The Chinese Widow (), also known as In Harm's Way and The Hidden Soldier, is a 2017 Chinese war drama film directed by Danish director Bille August, starring Liu Yifei and Emile Hirsch. The film premiered at the 2017 Shanghai International Film Festival as the opening film and was released on 10 November 2017 in mainland China.

Plot
Jack is an American Air Force pilot with a mission to carry out the first US bombing run on Tokyo. After the mission is successful, his plane gets detached from the rest of the squadron due to bad weather. With low fuel, he is forced to go to China's Zhejiang Province. Due to malfunctioning autopilot, he is forced to fly the plane manually while his crew parachutes out and he jumps out in the last moment before the plane crashes.

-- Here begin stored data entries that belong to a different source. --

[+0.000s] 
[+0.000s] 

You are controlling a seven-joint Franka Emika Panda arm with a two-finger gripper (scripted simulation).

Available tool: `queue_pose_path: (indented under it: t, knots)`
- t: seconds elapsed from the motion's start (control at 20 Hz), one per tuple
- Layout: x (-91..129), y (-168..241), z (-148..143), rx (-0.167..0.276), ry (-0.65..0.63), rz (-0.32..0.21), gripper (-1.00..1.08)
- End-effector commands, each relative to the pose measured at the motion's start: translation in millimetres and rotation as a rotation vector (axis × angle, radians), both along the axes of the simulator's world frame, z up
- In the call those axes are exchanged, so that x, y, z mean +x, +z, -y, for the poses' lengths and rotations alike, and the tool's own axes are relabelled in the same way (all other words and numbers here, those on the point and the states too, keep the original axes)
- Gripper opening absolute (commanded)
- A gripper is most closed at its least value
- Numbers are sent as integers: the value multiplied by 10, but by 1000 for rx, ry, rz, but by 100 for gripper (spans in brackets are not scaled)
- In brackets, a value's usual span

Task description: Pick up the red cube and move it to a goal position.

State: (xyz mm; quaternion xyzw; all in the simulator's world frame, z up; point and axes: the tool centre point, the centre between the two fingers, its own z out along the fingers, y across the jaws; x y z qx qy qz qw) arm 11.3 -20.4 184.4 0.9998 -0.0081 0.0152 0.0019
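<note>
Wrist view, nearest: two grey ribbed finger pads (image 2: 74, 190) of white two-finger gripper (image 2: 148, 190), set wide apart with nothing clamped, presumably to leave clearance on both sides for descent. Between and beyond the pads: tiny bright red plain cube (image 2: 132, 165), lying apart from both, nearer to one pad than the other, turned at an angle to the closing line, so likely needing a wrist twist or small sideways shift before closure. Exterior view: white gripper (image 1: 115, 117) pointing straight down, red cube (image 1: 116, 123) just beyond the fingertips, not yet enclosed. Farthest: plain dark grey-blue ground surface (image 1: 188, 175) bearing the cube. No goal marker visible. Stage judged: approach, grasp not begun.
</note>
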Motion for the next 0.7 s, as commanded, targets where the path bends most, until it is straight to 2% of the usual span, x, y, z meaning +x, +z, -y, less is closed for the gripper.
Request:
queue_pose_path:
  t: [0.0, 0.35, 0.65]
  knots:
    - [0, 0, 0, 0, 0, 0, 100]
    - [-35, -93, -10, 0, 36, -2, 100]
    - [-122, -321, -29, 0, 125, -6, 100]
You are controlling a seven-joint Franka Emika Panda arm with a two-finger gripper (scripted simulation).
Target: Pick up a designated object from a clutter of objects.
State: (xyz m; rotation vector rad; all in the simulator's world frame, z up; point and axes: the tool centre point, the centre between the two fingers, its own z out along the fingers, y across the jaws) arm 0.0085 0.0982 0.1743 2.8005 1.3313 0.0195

The next day, his unconscious body is discovered by a local widow named Ying, who lives with her daughter Nunu weaving silk. She hides him in a nearby cave with the help of her childhood friend and village head Kai. Soon after, the Imperial Japanese Army (who already have captured and executed the rest of Jack's crew) come in search of Jack and capture the village, holding Kai at gunpoint to tell where the pilot is hiding. Kai refuses to do so and is executed. Nunu insists Ying to tell what she knows to her grandparents but Ying does not, remembering Kai's advice not to tell it to anyone. The next day, she goes to the cave with some food and seeing Jack conscious, leaves it there and returns promptly before he can confront her.

The Japanese army sends search patrols in the jungle and Ying is forced to bring Jack into her house. Although distant at first, Jack quickly befriends Nunu by whistling Yankee Doodle to her. Jack is able to convey to Ying that he has to go to Chongqing where the US Army base is. She hides him in the basement, while she tries to find a way to contact the Chinese guerrillas to get him a safe passage. One day, while Nunu is in her school, the IJA Captain Shimamoto comes into Ying's house and attempts to rape her, only to be shot in the head by Jack. They hide the body in the basement and as Jack consoles Ying, they form an intimate bond.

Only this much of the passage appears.